Se uma vitória de Corbyn tornaria rico quem nela tiver apostado (tal é a improbabilidade), reconheça-se-lhe pelo menos o mérito de ter criado incerteza onde a derrocada parecia inevitável. Se se falava de mais de 100 deputados de diferença entre conservadores e trabalhistas, agora é realista pensar que May terá algumas dezenas de assentos a mais, mas não é impossível que perca lugares. Embora as percentagens nacionais pouco digam do futuro Parlamento, mercê do sistema, é relevante que em menos de dois meses se tenha passado de 46-35% para 42-38% em termos de intenções de voto.

O reforço (raro na Europa) do bipartidarismo não impede que outras forças tenham uma palavra a dizer. A norte, o Partido Nacional Escocês quer manter os 56 assentos (de um total de 59) com que representa a região em Westminster e aposta em novo referendo à independência, tendo em conta que a Escócia votou contra o Brexit em 2016. Em Inglaterra, Liberais Democratas fazem por aguentar ou subir, mas o europeísmo parece não bastar.

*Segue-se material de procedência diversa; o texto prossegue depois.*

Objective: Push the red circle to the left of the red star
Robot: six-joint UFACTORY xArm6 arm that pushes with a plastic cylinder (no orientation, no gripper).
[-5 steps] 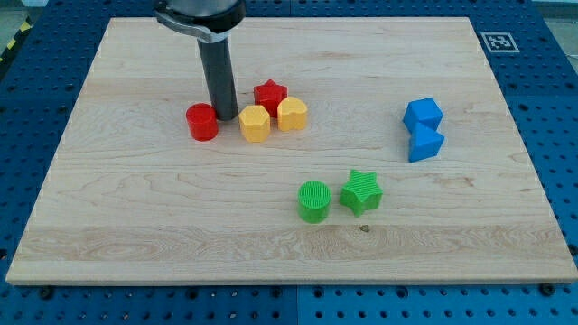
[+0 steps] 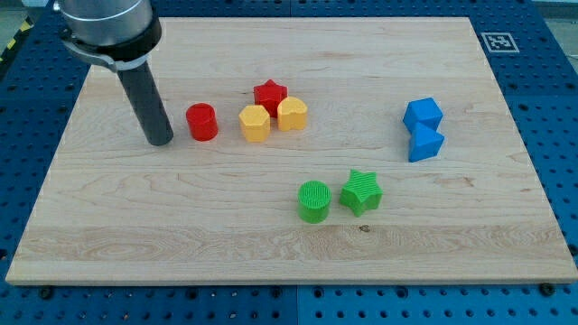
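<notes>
Tip left of red circle

1. You see a pale wooden board, smooth and matt, its grain running sideways.
2. On that board, the red plastic circle and green plastic circle show fine ribbed tops.
3. Left of the red circle, the dark rod's tip looks matt, like rubber or plastic.
</notes>
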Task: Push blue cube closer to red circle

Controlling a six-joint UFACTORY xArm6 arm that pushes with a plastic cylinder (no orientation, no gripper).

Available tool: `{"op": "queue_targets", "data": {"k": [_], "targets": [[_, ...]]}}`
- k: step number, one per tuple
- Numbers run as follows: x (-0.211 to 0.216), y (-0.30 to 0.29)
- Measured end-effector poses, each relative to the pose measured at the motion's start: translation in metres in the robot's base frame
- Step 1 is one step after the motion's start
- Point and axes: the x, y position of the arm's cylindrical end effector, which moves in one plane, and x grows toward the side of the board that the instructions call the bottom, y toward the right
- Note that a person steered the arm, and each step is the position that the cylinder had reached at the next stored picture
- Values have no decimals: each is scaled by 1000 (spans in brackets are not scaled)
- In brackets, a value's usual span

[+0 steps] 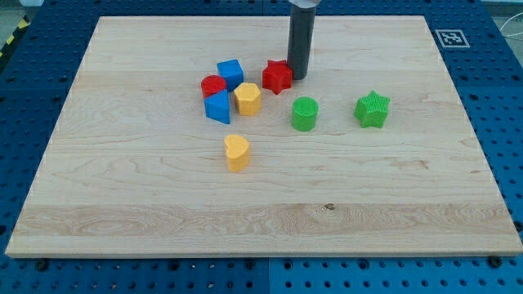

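Note:
The blue cube point(230, 72) sits on the wooden board, touching the red circle point(212, 85) at that block's upper right. My tip point(297, 77) is down on the board right of the red star point(277, 76), touching or nearly touching it, and well right of the blue cube. A second blue block point(218, 107) lies just below the red circle. A yellow hexagon block point(248, 99) sits below the blue cube, beside the second blue block.
A green cylinder point(304, 113) and a green star point(372, 109) lie to the view's right of the cluster. A yellow heart-like block point(237, 152) lies below it. The board's rim point(261, 255) borders a blue perforated table.

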Motion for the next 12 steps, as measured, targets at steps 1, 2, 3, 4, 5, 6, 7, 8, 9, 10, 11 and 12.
{"op": "queue_targets", "data": {"k": [1,2,3,4,5,6,7,8,9,10,11,12], "targets": [[0,-3],[3,-8],[12,-11],[22,-16],[28,-20],[9,-20],[-18,-20],[-25,-28],[-25,-35],[-27,-56],[-31,-86],[-31,-110]]}}
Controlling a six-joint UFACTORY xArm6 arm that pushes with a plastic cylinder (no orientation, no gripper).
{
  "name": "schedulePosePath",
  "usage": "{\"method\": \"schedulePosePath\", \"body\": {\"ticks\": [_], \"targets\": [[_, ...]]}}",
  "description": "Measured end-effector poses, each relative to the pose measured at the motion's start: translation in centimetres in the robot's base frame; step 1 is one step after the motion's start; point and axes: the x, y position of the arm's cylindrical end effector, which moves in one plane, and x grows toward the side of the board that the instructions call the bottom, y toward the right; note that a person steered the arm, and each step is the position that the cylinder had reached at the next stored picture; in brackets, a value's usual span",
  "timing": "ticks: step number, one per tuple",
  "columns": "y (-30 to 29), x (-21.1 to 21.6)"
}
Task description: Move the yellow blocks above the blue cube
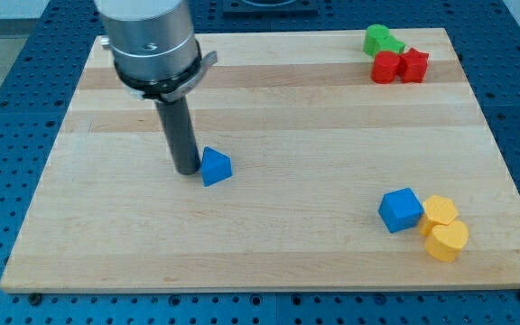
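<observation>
My tip (pixel 188 171) rests on the board left of centre, just left of a blue triangular block (pixel 216 167) and almost touching it. The blue cube (pixel 400 209) sits at the view's lower right. Two yellow blocks lie right beside it: a yellow hexagon-like block (pixel 441 211) touching the cube's right side, and a yellow heart-shaped block (pixel 447 241) just below that one. My tip is far to the left of these three.
A green block (pixel 381 40) sits at the view's top right, with a red cylinder-like block (pixel 385 67) and a red star-like block (pixel 413 65) just below it. The wooden board (pixel 269 108) lies on a blue perforated table.
</observation>
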Motion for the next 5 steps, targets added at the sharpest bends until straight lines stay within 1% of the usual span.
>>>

O igualmente pró-UE Partido Verde quer crescer (tem um deputado) e o eurocético UKIP faz por não desaparecer depois da vitória no referendo (que ironicamente lhe tirou razão de ser) e da saída do emblemático líder Nigel Farage.

A eleição também tem relevo no País de Gales, onde o nacionalismo é moderado, mas onde os conservadores ameaçam suplantar os trabalhistas como partido mais forte, e na Irlanda do Norte. Esta última vive um ano tenso. Está sem governo regional desde as eleições de março, que não geraram maioria nacionalista nem unionista, e pejada de dúvidas quanto aos efeitos do Brexit na coesão interna entre comunidades católicas (partidárias na unificação irlandesa) e protestantes (que querem manter-se no Reino Unido). Palco de tumultos, terrorismo e violência no século XX, a região será a única futura fronteira entre o Reino Unido e a UE, onde se mantém a República da Irlanda.

Contados os votos na noite de quinta para sexta-feira, nessa madrugada haverá uma ideia de como o poder fica distribuído em terras britânicas. A 19 de junho, quando Isabel II for a Westminster abrilhantar a abertura do ano parlamentar, veremos que discurso faz, delineando as prioridades do Governo então já formado. E prestaremos atenção, é claro, ao comentário sempre acutilante de Dennis Skinner, para quem as legislativas serão de sonho ou pesadelo.